Monday, October 2, 2017

Are Sports Meaningless? Look to Matt Cain

At the conclusion of every baseball season, Major League teams make an effort to thank their patrons with Fan Appreciation Day. If you'd like to make an argument for San Francisco Giants fans "earning" such accolades, this would be the year. After an abysmal season—one that was met with high expectations only to be concluded with 98 losses—the Giants managed to leave their faithful with bright smiles and hearts full of gratitude. Despite being in last place in the NL West all season, the Orange and Black never stopped coming out to the Yard (take that Yogi Berra!). For those who did, they were able to honor the 1987 squad, allow Ryan Vogelsong to retire as a Giant and as witnessed on Saturday, September 30 bid farewell to three-time All-Star and World Series champion, Matt Cain. In the Player's Tribune "Forever a Giant," Cain wrote, 
I think it’s the routine that gets you. All those years of routine, all those years of waking up on my start day and going through the same set of pregame habits. There’s a real comfort in routine — I think that’s probably why we do it. But when it comes time for that last time … man, there’s nothing “routine” about it.
If I had served as his ghost-writer, I would add but one word: meaningless. That's right. When it comes time for the last, there's nothing "routine" or "meaningless" about it.
As Cain was working through that routine, I undertook my own: sitting in my sacred space—which is, believe it or not—my desk. From this perch nestled inside a bay window, I overlook Fillmore Street in San Francisco. I open up my laptop to read the news, e-mails, and articles never without a fresh, hot cup of joe in hand. Though I seldom get through all I would like to read and respond to, the opinion piece in the Washington Post "The Whole Point of Sports is their Meaningless" gave me an added jolt, sans caffeine. 

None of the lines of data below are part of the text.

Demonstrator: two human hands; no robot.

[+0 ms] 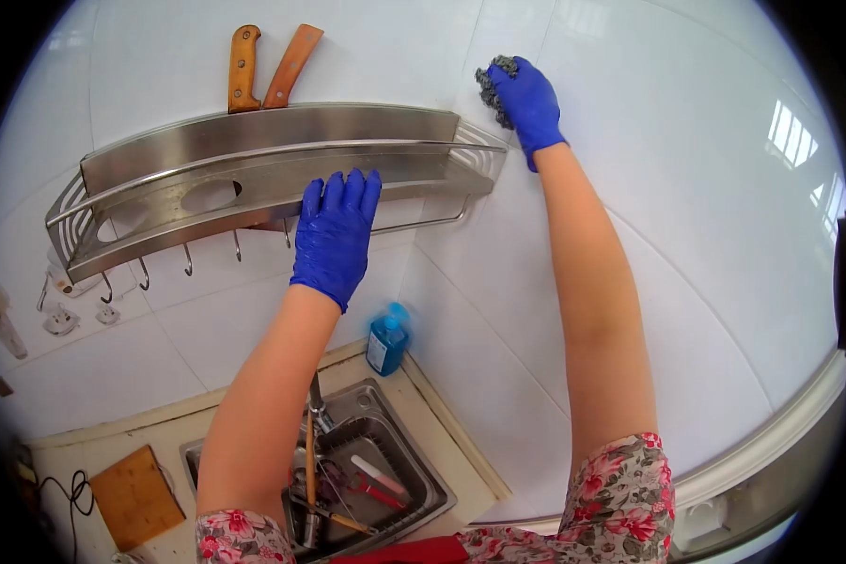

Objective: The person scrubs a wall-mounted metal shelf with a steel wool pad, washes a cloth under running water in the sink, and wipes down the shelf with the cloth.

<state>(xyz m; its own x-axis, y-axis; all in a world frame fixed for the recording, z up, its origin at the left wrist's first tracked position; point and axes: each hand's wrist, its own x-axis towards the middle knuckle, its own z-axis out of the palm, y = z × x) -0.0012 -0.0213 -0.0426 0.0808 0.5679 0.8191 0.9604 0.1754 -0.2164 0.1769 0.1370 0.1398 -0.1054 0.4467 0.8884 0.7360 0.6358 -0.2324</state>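
Note:
My left hand [334,230], in a blue rubber glove, rests on the front edge of a stainless steel wall shelf [254,141]. Its fingers curl over that edge; the thumb is hidden. Up to the right, my right hand [528,105], gloved the same way, is closed around a grey steel wool scrubber [494,89]. The scrubber is against the white tiled wall [649,122], just past the shelf's right end. Two knives with wooden handles stand in the shelf's back slot, one handle [244,70] upright and the other handle [293,66] leaning right.
Several hooks [188,259] hang under the shelf. Below, a blue soap bottle [387,343] stands in the counter corner beside a steel sink [432,489] holding utensils, including a red-handled one [382,493]. A wooden cutting board [136,498] and a black cord [73,498] lie at the left.

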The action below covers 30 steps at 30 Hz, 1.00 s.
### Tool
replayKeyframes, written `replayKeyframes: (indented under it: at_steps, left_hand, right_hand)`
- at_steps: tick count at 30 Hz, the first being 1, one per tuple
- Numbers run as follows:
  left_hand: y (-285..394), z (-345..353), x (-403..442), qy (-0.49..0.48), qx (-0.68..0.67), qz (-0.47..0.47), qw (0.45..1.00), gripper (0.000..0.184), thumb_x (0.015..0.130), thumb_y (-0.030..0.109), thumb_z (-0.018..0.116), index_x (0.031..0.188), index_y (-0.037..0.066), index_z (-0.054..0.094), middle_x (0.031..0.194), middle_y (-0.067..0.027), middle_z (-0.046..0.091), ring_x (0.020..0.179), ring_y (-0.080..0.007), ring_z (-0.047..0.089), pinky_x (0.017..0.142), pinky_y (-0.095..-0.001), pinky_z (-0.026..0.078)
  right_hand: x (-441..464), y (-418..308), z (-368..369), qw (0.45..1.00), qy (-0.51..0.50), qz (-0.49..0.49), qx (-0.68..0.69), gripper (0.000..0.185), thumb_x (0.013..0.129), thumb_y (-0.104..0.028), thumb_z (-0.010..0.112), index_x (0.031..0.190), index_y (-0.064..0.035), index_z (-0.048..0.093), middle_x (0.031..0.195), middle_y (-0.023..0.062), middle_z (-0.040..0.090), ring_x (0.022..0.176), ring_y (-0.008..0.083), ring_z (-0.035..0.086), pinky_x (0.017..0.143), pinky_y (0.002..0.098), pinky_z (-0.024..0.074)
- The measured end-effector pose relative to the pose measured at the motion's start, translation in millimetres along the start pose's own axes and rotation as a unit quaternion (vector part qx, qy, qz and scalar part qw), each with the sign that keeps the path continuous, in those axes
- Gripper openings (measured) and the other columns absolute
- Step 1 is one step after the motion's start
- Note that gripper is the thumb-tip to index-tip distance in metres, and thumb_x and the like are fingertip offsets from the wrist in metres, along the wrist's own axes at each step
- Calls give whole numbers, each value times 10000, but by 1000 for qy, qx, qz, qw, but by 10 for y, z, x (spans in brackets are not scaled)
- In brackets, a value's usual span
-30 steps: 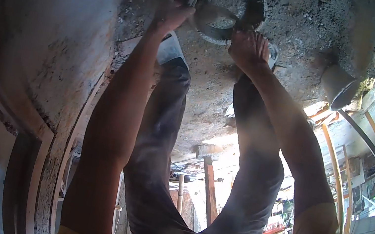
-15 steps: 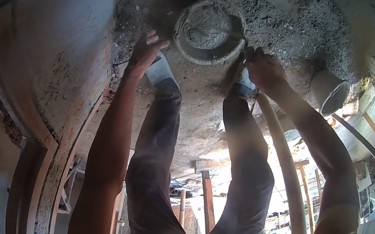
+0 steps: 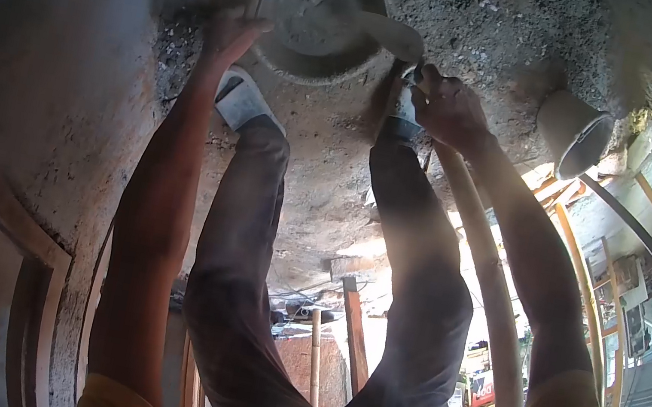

Abernathy's reflection does not propose anything my students and I haven't discussed before. On the first day of Sports and Spirituality, I share what retired professional tennis player and former world number one Andre Agassi wrote in his autobiography, "Open." He said, "Part of my discomfort with tennis has always been a nagging sense that it's meaningless." Recent events in the NFL have invited this country to revisit the same concern, the same question with yet another dimension, another angle, a worthy nuance, and thoughtful voices. 

Abernathy quotes NBA Hall of Fame basketball legend Bill Russell who said, at the heart of the Civil Rights Movement, "I don't consider anything I have done as contributing to society. I consider playing professional basketball as marking time, the most shallow thing in the world." His words are biting. They reek of truth and yet, I wonder—I have to ask: Does he still believe that to be true?

And it's not just the athletes who hold this conscience qualm. The late sportswriter Frank DeFord admits, that he only got advice from Andre Laguerre, the managing editor at Sports Illustrated but one time. DeFord said "the time he gave me advice was when I wondered whether writing about sports was really substantial. Laguerre simply said Frankie, it doesn't matter what you write about. All that matters is how well you write. I suppose that has helped sustain me all these years." What if we were all to do what we do well (Age Quod Agis). Would we question its meaning? To what degree does the quest for excellence give a sport, a game, or a contest meaning?

I appreciate the voices that ask us to question our values and priorities. I understand their claims. On one level I agree. In the wake of several natural disasters, gun violence and threats of nuclear war, who wins the AL Wild Card isn't keeping the President up at night...until maybe it is. But to deem sports as shallow, hollow and a waste of time is more than a reductional mistake. Why? Because sports can and always will involve matters of the heart...the stuff that makes us human...passionate and joyful...and yes—at times irrational. But when sports involves beauty, excellence, joy and triumph—the spirit can soar. It's a powerful force. This is what fans were privy to with Matt Cain's retirement.
Giants manager Bruce Bochy emerged from the dugout after Cain threw his final out to be the first to greet and honor this Giant workhorse. However, all of AT&T Park beat him to it as all 42,000 on hand rose to their feet, to a thunderous applause. The cheering, clapping, whistling, did not dwindle. Cain raised his arms to recognize the celebrate a remarkable take in one last time a perch that is the stuff of childhood dreams. The energy was electric...pulsating. Loyal fans and even the announcers got a little choked up. 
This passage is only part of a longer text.